So $\sigma(A)$ takes this idea to its extreme: we intersect all $\sigma$-algebras containing $A$. In symbols, let $\mathscr{B}$ be the set of $\sigma$-algebras on $\Omega$ that contain $A$. Then $\sigma(A)=\bigcap_{B\in\mathscr{B}}B$. Then $\sigma(A)$ is a $\sigma$-algebra containing $A$ (exercise), and if $B$ is a $\sigma$-algebra containing $A$ then $\sigma(A)\subseteq B$ by definition. So it makes sense to call $\sigma(A)$ the smallest $\sigma$-algebra containing $A$, or the $\sigma$-algebra generated by $A$.

Now you ask where these bigger $\sigma$-algebras come from, and that very much depends on the particular example.
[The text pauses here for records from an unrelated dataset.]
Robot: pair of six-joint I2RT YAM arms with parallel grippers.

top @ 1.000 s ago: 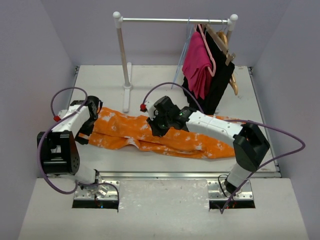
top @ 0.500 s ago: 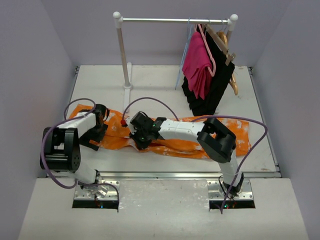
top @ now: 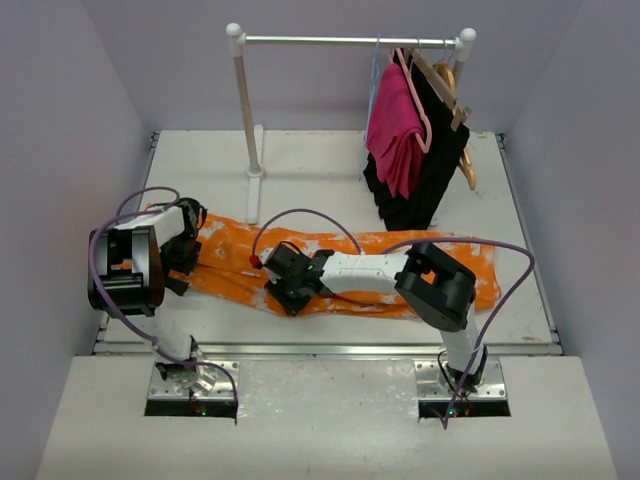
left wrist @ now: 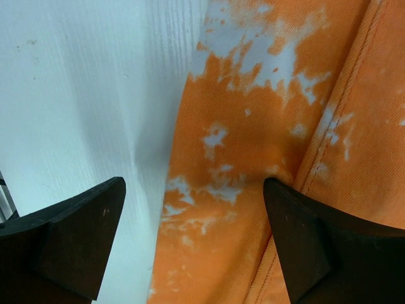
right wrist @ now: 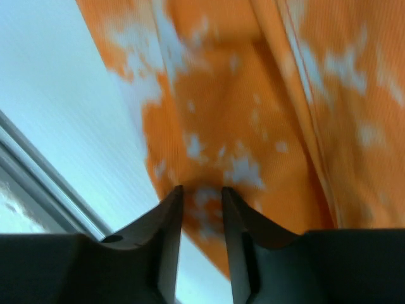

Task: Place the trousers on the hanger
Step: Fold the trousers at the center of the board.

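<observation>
Broadly, to start with the white table: bears a garment rail at the far side and, along the near half, the trousers, laid flat and lengthwise from left to right, probably to give both arms a reach at them. Next down, on the rail's right end: a black garment and a pink garment, hung close together beside a tan wooden hanger. Just left of them, the hanger, a thin pale wire, bare, well apart from the trousers and so not yet of use. Judging by that, early in the task: nothing threaded, nothing lifted. Then the left gripper, down at the trousers' left end with jaws spread wide, one finger over bare table and the other over orange cloth. Straddles the cloth's edge as if to take it between them, yet grasps nothing. Smallest, the right gripper, reaching far leftward across the cloth to its near edge, jaws only a slit apart, tips down at a small pucker beside a seam. No fold plainly clamped, so released by the look of it, though hard to say for sure from so close and blurred a view. Likely placed there to gather or straighten that edge before any lift toward the rail.
</observation>
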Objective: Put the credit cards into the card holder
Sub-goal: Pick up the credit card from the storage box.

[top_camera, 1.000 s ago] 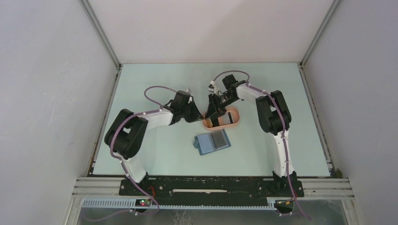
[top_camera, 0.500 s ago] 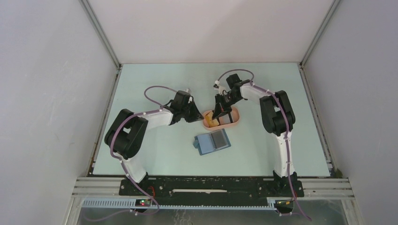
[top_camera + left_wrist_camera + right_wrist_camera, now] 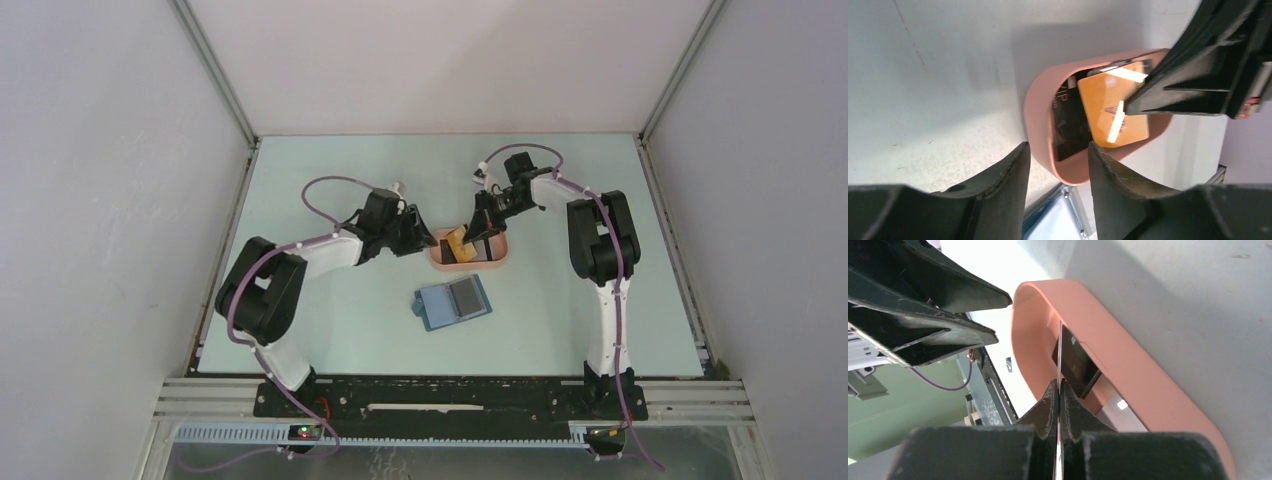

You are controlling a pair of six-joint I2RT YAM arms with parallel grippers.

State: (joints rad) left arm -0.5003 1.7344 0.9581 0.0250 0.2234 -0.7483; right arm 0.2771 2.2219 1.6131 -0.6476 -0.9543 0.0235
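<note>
A peach-pink oval tray [image 3: 497, 262] holds the credit cards. My right gripper [image 3: 478, 232] is over the tray and shut on the orange-yellow card [image 3: 455, 241], which tilts up out of it. In the right wrist view the card [image 3: 1060, 347] shows edge-on between the shut fingers [image 3: 1048, 400]. A black card [image 3: 1068, 130] lies in the tray under the orange-yellow card [image 3: 1108, 110]. My left gripper [image 3: 428, 240] is open at the tray's left end, its fingers [image 3: 1008, 170] on either side of the rim [image 3: 1035, 120]. The dark-blue card holder [image 3: 452, 302] lies open nearer the arms.
The card holder's light-blue inside [image 3: 1058, 220] shows just below the left fingers. The right gripper's black body [image 3: 1198, 65] crosses the tray's far end. White walls with metal corner posts [image 3: 215, 75] surround the pale table.
My right gripper has moved right and back along the tray, tilting the orange-yellow card up so its face shows. My left gripper has shifted slightly toward the tray.
</note>
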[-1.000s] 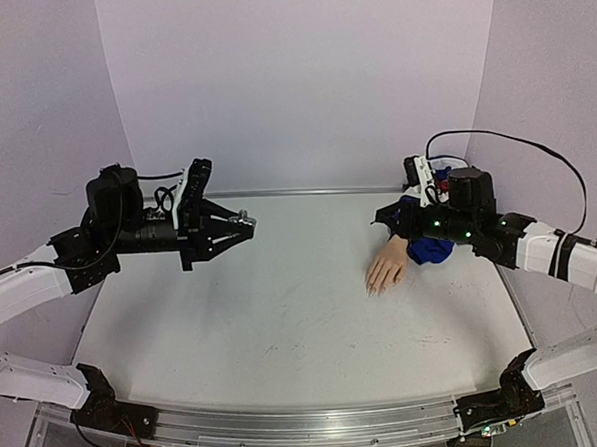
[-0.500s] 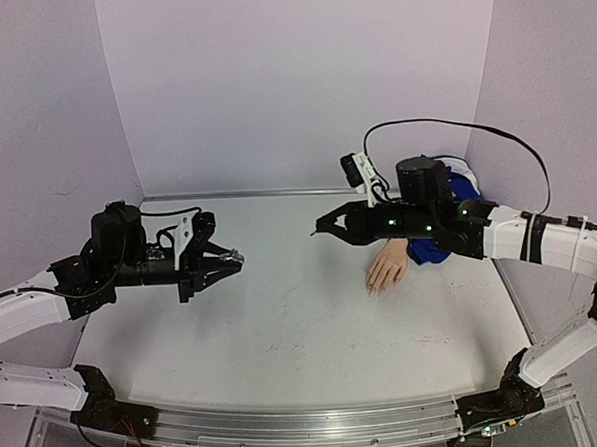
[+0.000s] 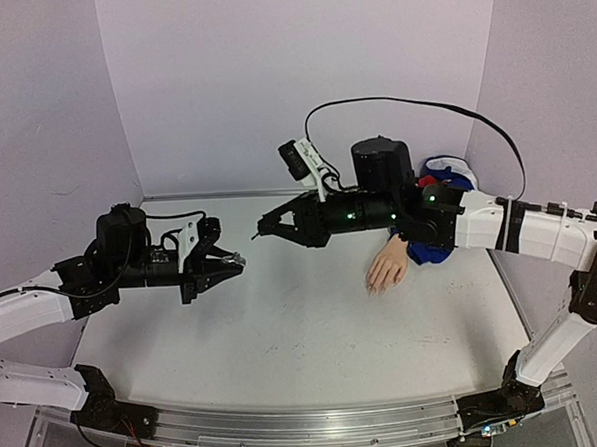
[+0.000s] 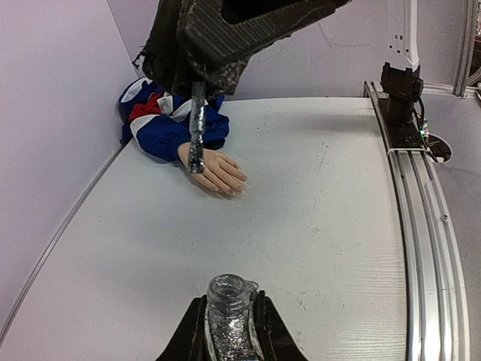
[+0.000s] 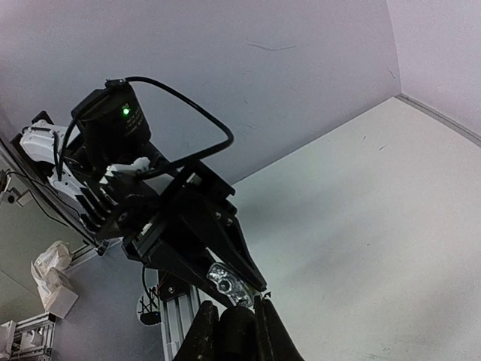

In general, the collection $\mathscr{B}$ above could be quite complicated. The most we can say in general is that there is always at least one $\sigma$-algebra in $\mathscr{B}$, namely, the powerset of $\Omega$.

The construction of $\sigma(A)$ described above is good for a definition, but rather difficult to put into practice because it might be difficult or at least very time consuming to calculate $\mathscr{B}$. Given a particular $A$, if one wants to get a more explicit description of $\sigma(A)$ then this usually involves calculating families of sets that must be in any $\sigma$-algebra containing $A$ until you come up with a family that is itself a $\sigma$-algebra. Indeed, if you can come up with a collection $B$ which is a $\sigma$-algebra containing $A$ and must be contained in any $\sigma$-algebra that contains $A$, then it follows that $\sigma(A)=B$.

When $\Omega$ is finite the brute force idea is a little more reasonable because you can just start closing $A$ under intersections and complements until you get an algebra.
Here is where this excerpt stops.